Someone signing himself as "ray" had a clever solution as well. If we assume that the states each vote independently and each have probability 1/2 of voting for our candidate, then the number of electoral votes our candidate gets is itself a random variable. Since it's a sum of a bunch of smaller independent random variables, we can assume it's close to being normal; this is a heuristic application of the Central Limit Theorem. The mean is clearly 269 (half the total number of electoral votes). The variance of the number of electoral votes received from a state with k electoral votes is k2/4, and variances add, so the variance is one-fourth of the sum of the squares of the numbers of electoral votes. This is 2466.5; the standard deviation is the square root of this, 49.66. The probability that a normally distributed random variable with mean 269 and standard deviation 49.66 falls between 269.5 and 272.5 (that is, that its value rounded to the nearest integer is 270, 271, or 272) is 0.0241. This is the approximate probability of getting 270, 271, or 272 EV; that's pretty close to the event we want. We can approximate the answer as 251 times this, or 5.42 · 1013, which is high by a few percent -- but not bad for a solution that totally ignores the combinatorics!

Anonymous said...

I'm the anonymous author of the Perl dynamic programming solution posted as a comment to your earlier post. Just wanted to add two points: I think it's surprising how quick a good dynamic solution can run. The Perl runs nearly instantaneously on any modern computer. Second, it is critical to memoize (which is, of course, sound dynamic programming practice). I don't think everyone who attempted a solution remembered to do that, even if they were otherwise on the right track in terms of how to divide and conquer the problem.
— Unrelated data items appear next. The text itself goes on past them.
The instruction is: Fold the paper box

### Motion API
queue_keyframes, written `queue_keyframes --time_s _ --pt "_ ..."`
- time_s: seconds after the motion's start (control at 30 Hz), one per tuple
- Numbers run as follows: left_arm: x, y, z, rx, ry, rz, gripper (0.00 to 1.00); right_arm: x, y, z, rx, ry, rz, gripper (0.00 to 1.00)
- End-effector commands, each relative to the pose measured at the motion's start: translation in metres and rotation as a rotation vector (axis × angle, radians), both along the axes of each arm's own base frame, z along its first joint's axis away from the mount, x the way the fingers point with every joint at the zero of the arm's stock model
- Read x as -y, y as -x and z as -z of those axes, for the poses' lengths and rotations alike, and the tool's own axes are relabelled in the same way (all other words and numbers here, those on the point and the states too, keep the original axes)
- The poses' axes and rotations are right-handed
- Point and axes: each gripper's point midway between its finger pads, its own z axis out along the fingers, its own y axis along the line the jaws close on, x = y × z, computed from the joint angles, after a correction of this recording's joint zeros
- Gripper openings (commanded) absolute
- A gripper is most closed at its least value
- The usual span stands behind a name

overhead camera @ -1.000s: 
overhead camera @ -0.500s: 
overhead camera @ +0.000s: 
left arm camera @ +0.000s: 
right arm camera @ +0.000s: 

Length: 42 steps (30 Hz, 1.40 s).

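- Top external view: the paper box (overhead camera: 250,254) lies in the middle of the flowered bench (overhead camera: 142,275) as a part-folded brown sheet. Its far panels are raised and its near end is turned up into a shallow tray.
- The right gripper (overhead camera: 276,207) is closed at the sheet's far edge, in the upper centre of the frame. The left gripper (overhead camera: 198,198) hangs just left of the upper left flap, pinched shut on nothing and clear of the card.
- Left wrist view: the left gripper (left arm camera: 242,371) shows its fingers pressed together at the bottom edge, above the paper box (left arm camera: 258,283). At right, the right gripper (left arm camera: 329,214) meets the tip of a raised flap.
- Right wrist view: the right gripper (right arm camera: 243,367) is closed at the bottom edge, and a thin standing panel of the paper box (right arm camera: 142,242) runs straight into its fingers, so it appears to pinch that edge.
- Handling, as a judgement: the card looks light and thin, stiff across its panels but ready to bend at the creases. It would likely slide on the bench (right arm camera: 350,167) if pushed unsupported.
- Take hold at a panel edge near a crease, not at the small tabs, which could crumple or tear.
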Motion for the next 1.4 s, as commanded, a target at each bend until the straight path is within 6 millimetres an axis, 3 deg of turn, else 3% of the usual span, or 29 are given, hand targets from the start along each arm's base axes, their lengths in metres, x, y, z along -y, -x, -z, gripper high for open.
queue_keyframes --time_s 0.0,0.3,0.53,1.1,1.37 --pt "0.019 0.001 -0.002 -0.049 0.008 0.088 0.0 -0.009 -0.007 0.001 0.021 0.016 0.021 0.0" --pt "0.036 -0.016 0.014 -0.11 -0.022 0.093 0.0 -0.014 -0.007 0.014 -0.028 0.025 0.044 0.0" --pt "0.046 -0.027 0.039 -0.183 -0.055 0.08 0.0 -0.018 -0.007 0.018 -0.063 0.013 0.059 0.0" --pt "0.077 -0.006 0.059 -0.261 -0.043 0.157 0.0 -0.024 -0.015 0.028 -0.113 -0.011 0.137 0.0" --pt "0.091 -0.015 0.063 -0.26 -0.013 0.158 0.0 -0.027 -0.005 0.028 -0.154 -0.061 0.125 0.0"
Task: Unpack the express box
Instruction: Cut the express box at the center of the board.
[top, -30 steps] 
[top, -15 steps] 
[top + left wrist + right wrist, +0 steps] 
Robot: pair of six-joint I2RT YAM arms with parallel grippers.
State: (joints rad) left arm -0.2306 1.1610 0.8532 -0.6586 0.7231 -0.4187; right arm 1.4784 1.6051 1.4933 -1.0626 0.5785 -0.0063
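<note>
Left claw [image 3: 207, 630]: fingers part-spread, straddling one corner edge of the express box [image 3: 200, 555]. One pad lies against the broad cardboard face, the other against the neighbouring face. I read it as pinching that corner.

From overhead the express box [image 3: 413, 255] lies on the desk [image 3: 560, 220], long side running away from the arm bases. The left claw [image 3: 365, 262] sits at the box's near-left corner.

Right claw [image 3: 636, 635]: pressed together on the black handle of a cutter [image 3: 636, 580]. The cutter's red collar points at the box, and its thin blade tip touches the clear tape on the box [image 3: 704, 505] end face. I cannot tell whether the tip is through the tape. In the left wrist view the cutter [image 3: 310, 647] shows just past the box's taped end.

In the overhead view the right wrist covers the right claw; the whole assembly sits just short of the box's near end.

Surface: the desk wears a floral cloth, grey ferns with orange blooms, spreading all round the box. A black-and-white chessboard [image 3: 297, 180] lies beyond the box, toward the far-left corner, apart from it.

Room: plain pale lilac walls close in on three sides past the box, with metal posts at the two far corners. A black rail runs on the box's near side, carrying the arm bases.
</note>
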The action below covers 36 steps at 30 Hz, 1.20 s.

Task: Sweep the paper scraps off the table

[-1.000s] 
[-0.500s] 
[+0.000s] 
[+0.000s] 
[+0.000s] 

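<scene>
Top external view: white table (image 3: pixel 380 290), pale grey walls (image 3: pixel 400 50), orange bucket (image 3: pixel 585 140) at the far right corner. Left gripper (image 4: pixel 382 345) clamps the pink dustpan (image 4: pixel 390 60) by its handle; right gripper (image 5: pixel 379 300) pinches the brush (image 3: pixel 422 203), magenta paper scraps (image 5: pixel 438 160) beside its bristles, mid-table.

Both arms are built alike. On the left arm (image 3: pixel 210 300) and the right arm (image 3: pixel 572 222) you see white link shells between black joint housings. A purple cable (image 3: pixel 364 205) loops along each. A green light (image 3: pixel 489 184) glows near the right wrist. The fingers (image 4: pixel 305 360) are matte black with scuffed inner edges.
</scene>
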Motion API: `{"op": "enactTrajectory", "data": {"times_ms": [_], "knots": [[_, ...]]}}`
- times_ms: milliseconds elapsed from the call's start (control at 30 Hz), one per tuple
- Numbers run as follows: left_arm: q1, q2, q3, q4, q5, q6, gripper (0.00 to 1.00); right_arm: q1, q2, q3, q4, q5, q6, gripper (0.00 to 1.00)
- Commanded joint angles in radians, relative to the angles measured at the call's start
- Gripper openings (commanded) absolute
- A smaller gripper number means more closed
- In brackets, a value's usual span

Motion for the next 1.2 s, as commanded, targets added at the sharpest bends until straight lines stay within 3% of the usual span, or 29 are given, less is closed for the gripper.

Oh, and, my first thought about your solutoin, as a programmer, was exactly what you expected: that the polynomial calculation was basically just a framework for employing a dynamic programming tool provided by your computer algebra software of choice. But seriously, it was interesting to see how you approached the problem, and this has been one of my personal favorites of your posts.

CarlBrannen said...

Congratulations to all! I would have guessed a much smaller number, until the comment on the size of 2^52.

rsc said...

Thanks for the post. I've written up the dynamic programming approach here.

Anonymous said...

Most of this looks good, but I'm a little confused by something. I get why you want to remove the solutions for 271 and 272 with no 3-EV states because you could then swap a state for a lower valued one. But why are you removing those solutions for the 270 total? If you're exactly at 270, pretty much by definition there are no excess votes no matter what the combination of states is.

Michael Lugo said...

Jeff,

the number of EVs needed to win is 270, and no state has less than 3 EV. So 270, 271, and 272 are all essentially the same, in that if a candidate gets any of those numbers they need every state they got.

Anonymous said...

Ok, now I do actually have a disagreement with the result. What you're computing is not the number of minimal winning sets.

For the 270, 271, or 272 EV totals, it doesn't matter what the smallest state is, because if you remove any of those you lose. Instead you want to add up:

1) All ways to get 270
2) All ways to get 271
3) All ways to get 272
4) All ways to get 273 without any 3 EV states
5) All ways to get 274 without any 3 or 4 EV states
etc...

The generating function approach works very nicely for this as well, but the total is going to be different.

Anonymous said...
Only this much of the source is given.